Instructions for the task
Pull every line containing "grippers" out of the material below.

Data shown
########################################
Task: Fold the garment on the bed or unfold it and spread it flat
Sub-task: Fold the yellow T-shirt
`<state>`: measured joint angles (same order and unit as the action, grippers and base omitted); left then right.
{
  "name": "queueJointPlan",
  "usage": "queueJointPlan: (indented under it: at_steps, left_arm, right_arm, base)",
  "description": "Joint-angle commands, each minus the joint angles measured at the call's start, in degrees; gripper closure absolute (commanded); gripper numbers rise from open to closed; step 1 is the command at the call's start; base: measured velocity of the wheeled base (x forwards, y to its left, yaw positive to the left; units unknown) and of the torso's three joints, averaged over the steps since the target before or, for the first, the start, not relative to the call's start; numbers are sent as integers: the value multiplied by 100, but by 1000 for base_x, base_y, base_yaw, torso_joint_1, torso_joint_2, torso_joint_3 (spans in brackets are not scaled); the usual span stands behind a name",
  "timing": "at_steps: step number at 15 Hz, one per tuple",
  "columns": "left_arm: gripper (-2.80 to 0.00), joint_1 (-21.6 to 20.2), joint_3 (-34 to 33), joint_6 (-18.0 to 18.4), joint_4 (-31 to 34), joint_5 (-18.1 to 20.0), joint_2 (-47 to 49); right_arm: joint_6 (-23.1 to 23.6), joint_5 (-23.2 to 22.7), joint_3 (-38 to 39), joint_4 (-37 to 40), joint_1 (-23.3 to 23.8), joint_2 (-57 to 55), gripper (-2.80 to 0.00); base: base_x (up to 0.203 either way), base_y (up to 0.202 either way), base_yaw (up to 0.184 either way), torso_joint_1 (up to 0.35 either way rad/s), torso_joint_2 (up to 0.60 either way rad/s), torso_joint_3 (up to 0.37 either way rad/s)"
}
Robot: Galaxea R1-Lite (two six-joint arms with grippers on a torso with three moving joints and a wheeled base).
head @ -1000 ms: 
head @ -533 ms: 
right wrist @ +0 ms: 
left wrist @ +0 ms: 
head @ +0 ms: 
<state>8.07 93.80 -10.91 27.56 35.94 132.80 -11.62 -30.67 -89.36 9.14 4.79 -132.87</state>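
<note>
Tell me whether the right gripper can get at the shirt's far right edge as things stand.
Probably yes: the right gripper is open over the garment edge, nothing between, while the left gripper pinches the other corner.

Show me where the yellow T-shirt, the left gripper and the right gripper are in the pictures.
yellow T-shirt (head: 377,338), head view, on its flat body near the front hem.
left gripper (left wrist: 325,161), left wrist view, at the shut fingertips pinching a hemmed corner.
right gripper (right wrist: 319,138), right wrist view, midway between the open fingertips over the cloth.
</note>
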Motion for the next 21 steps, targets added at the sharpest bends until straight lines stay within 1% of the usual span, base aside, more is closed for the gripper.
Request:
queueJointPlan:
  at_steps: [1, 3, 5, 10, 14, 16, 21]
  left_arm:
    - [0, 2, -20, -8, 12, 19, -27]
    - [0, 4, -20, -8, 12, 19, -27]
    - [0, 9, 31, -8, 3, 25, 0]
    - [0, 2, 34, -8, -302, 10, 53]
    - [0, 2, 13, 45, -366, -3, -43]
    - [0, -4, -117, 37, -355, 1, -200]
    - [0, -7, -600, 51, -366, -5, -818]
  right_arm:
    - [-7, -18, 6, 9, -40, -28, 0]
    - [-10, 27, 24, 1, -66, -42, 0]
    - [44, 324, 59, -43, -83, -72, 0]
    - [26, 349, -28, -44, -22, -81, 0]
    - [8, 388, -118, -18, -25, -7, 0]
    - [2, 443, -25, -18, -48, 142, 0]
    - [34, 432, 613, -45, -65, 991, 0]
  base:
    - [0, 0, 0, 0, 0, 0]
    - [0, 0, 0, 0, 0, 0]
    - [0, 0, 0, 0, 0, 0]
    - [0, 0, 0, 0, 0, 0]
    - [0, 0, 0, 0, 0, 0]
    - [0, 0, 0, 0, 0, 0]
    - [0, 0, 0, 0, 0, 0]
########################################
Task answer
`<state>`: measured joint angles (same order and unit as the action, grippers and base omitted); left then right.
Robot: Galaxea R1-Lite (two six-joint arms with grippers on a torso with three moving joints and a wheeled base).

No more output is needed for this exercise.